Advertising technology company Criteo (NASDAQ:CRTO) could be an attractive acquisition target with up to a 40% upside on a potential acquisition, according to a research report from DA Davidson earlier this month.
“As CRTO’s fastest-growing retail media business grows “At a higher/larger percentage of CRTO’s mix (18% of net revenue as of Q2’23), we expect CRTO to demonstrate that its business is more resilient to various regulatory/privacy impacts than in prior years,” DA Davidson analysts. he wrote in a wide-ranging report called “STAMPEDE” on November 13. “As a result, we believe the right buyer could be willing to pay between 6x and 8x forward EV/EBITDA for CRTO, implying a price of ~$36-$46 per share in a potential exit.”
A potential acquisition comes after Reuters reported in February that Criteo (CRTO) had hired banker Evercore to explore a sale of the ad tech company. Criteo is not new to speculation about takeaway acquisitions, and while previous efforts (especially in 2021) did not bear fruit, acquisition names have shown new interest in audience measurement and analytics (including the acquisition of Nielsen Holdings in October 2022 by Elliott Investment Management and Brookfield Business Partners).
Bloomberg reported in February 2021 that Criteo (CRTO) had sparked acquisition interest.

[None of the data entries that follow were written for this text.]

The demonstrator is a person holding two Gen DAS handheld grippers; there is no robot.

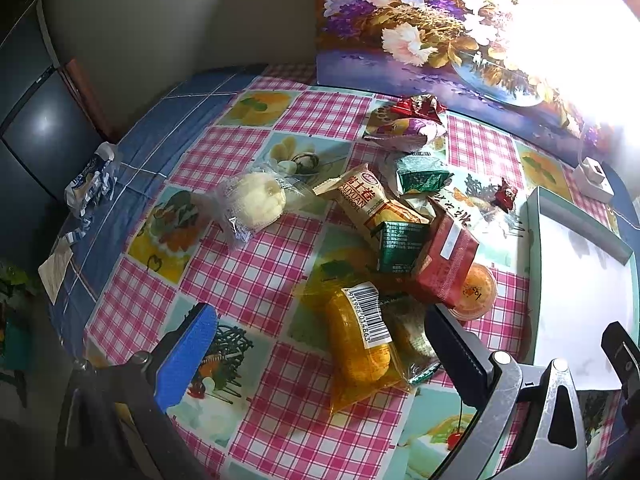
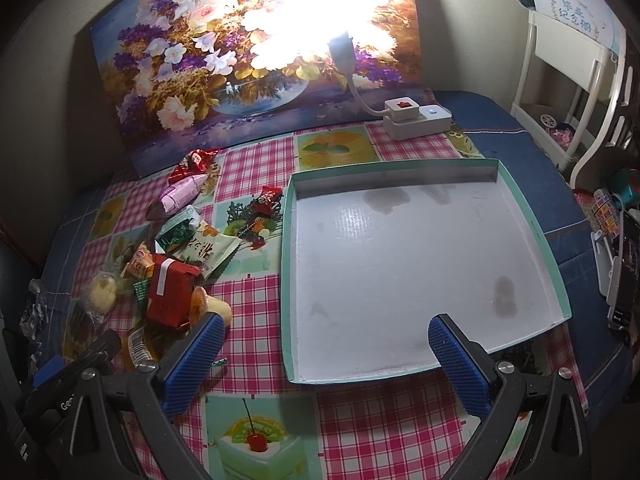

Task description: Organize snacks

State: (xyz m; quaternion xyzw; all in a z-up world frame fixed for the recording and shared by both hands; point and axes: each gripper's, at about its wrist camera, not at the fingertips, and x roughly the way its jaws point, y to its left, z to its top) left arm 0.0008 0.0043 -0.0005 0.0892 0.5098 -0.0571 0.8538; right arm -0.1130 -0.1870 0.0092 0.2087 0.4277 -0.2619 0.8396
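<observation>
**Hovering over the snack pile, tray waiting empty**

Spreading wide and holding nothing, the left gripper (image 1: 320, 360) is hanging right over the orange bun packet (image 1: 360, 344), whose long axis is running roughly along the fingers, away from the camera. The right gripper (image 2: 326, 354), also spread and empty, is sitting over the near edge of the teal-rimmed tray (image 2: 532, 236). Left of that tray the snacks are lying heaped; the tray is holding none.
</observation>
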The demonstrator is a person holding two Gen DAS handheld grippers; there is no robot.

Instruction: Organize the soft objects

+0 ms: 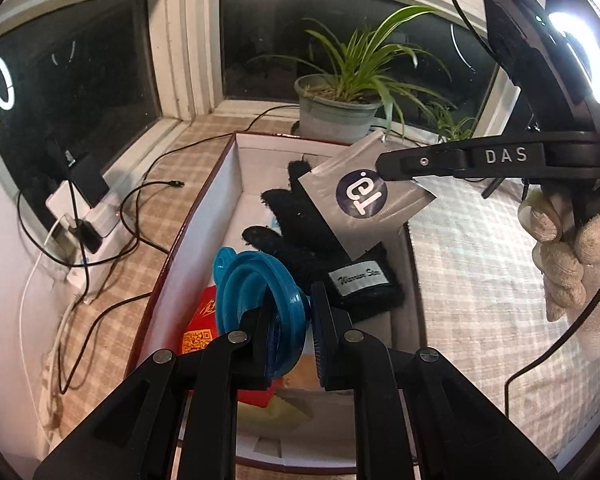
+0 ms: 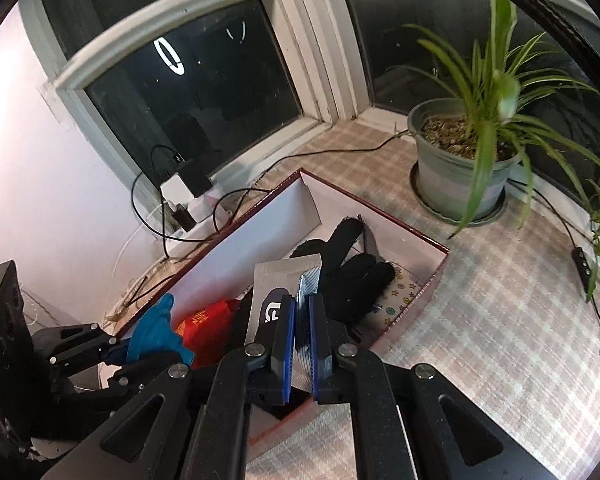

The company has had acquisition interests before and advertising giant WPP (WPP) came close to buying Criteo in 2017.
Criteo (CRTO) did not comment on the Reuters report in February, nor did it do so in “any meaningful way” in the following months, according to DA Davidson.
Criteo (CRTO) could be an attractive target for strategic or private equity buyers due to its scale and relevance in the high-growth retail media and digital advertising space and strong free cash flow generation, according to DA Davidson analysis .
DA Davidson has a $27 price target for Criteo (CRTO), implying a 9% upside from current levels.